Il 14 agosto ci ha lasciato, dopo aver strenuamente lottato contro una patologia polmonare, Piera Degli Esposti, immensa interprete del teatro e del cinema italiano, artista dalla marcata personalità, espressione vulcanica di emancipazione e contrasto a stereotipi di genere e pregiudizi.
Diretta sulla scena da registi quali Trionfo, Cobelli, Calenda, Castei e Castellani, aveva conosciuto anche il successo cinematografico sotto la guida di nomi del calibro di Pier Paolo Pasolini, Paolo e Vittorio Taviani, Aurelio Grimaldi, Lina Wertmüller, Paolo Sorrentino, Peter Marcias, Maria Sole Tognazzi. Con L’ora di religione di Marco Bellocchio aveva vinto nel 2003 il David di Donatello come migliore attrice non protagonista.
Si era messa alla prova anche come regista di opera lirica, dirigendo Lodoletta di Piero Mascagni, La notte di un nevrastenico di Nino Rota e La voce umana di Francis Poulenc. Per il piccolo schermo aveva partecipato alla realizzazione di diverse fiction: indimenticabile la sua presenza nella fortunatissima serie Tutti pazzi per amore di Ivan Cotroneo. Nel novembre del 2013, in occasione della presentazione del documentario Tutte le storie di Piera (diretto da Marcias) al Torino Film Festival, aveva ricevuto il Premio Maria Adriana Prolo.

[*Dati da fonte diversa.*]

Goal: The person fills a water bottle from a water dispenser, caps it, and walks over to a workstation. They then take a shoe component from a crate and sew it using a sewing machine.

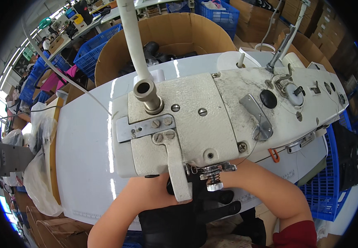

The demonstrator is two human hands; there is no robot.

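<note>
Sewing machine head (183, 115) is screening the person's fingers, leaving their grip impossible to tell; black fabric (166, 223) is draping over the white surface's (84, 165) near edge, apparently being positioned for stitching, seemingly calling for steady guiding next.

Down we look from the wearer's head, a wide fisheye hanging close over the white sewing machine (191, 120), facing forward across the tabletop (84, 144) to far blue crates (220, 17), while whatever lies beneath seems largely screened.
</note>
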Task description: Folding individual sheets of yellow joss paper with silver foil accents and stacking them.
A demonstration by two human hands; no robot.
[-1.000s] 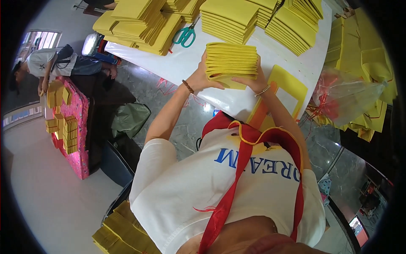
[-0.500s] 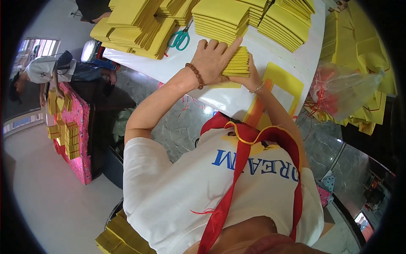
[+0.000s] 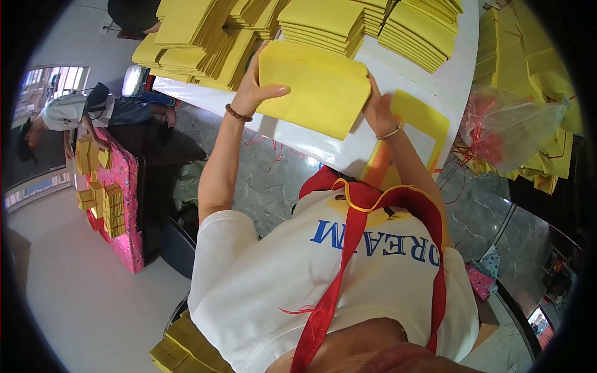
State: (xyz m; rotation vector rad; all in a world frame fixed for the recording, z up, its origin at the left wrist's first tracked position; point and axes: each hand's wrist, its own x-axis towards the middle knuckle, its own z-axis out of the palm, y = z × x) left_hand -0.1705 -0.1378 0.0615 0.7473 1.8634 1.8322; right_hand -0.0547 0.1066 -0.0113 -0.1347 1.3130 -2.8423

Piera degli Esposti, personaggio sempre controcorrente, amata dalla comunità Lgbt+ per la sua refrattarietà verso stereotipi e convenzioni, aveva portato in scena, anche al Gay Village di Roma, Wikipiera, uno spettacolo in cui, grazie all’eclettico Pino Strabioli, l’attrice raccontava episodi singolari e poco conosciuti della sua lunga carriera.
E proprio l’attore teatrale e conduttore tv Rai ricorda affranto a Gaynews la grande artista, definendola «libertà di pensiero e di scelte: stare con lei significava vivere una dimensione possibile di umanità e coraggio, di abbattimento di stereotipi e di ipocrisie. Il nostro resterà uno degli incontri più luminosi, lucidi e imprevedibili che il teatro mi ha permesso di vivere. Piera in palcoscenico fermava il tempo e le paure: finivi per credere all’immortalità».
Raggiunto telefonicamente, anche Willy Vaira, scrittore di riferimento della comunità Lgbtè, legato all’attrice scomparsa da un legame di solida e profonda amicizia, ne traccia un commosso ritratto. «Voglio ricordare Piera – così Vaira – non solo per la grande artista che è ma per l’amicizia che mi ha regalato in questi anni. Sento ancora la sua allegria contagiosa, che mi accompagnava quando eravamo insieme o la sua voce, bellissima, nelle nostre telegonate. Quando mi chiamava, cioè, per sapere se era venuta bene nei programmi televisivi a cui partecipava. Mi chiedeva consiglio su che sciarpa usare: non usciva mai senza consultarsi con me. Durante la registrazione a Torino della serie televisiva di Campiotti, siamo stati insieme per dieci giorni, lei io e Claudio o Cocco, come lei lo chiamava: aveva già problemi di salute ma minimizzava questo suo stato per non agitarci».
Poi ancora con la voce tremante, rotta dal pianto e dalla commozione: «Tutte le sere a cena ci raccontava un po’ della sua incredibile vita artistica: i grandi attori e registi con cui aveva lavorato, i suoi tanti amici gay che ha sempre adorato. Una sera non riuscivo più ad uscire dall’albergo e lei voleva che dormissi nella sua stanza. Ricordo che un giorno voleva che la accompagnassimo in una sauna gay: era curiosa del mondo Lgbt+ e di tutto ciò che rappresentava. Piera mi spronò anche a finire il libro Diverso sarà lei, che non riuscivo a terminare. Mi raccontò cose bellissime di Lucio Dalla e voleva che andassi con lei a Bologna per incontrarlo, cosa che purtroppo non ho mai fatto. La ringrazierò sempre per tutte le emozioni che mi ha regalato. Grazie a lei ho poi incontrato una persona meravigliosa come Pino Strabioli. Piera lo adorava, si fidava di lui completamente e aveva pienamente ragione. Ricorderò per sempre lo sguardo di Piera quando ci salutava e mi diceva: “A domani mattina” con quel suo sorriso grande come il mondo».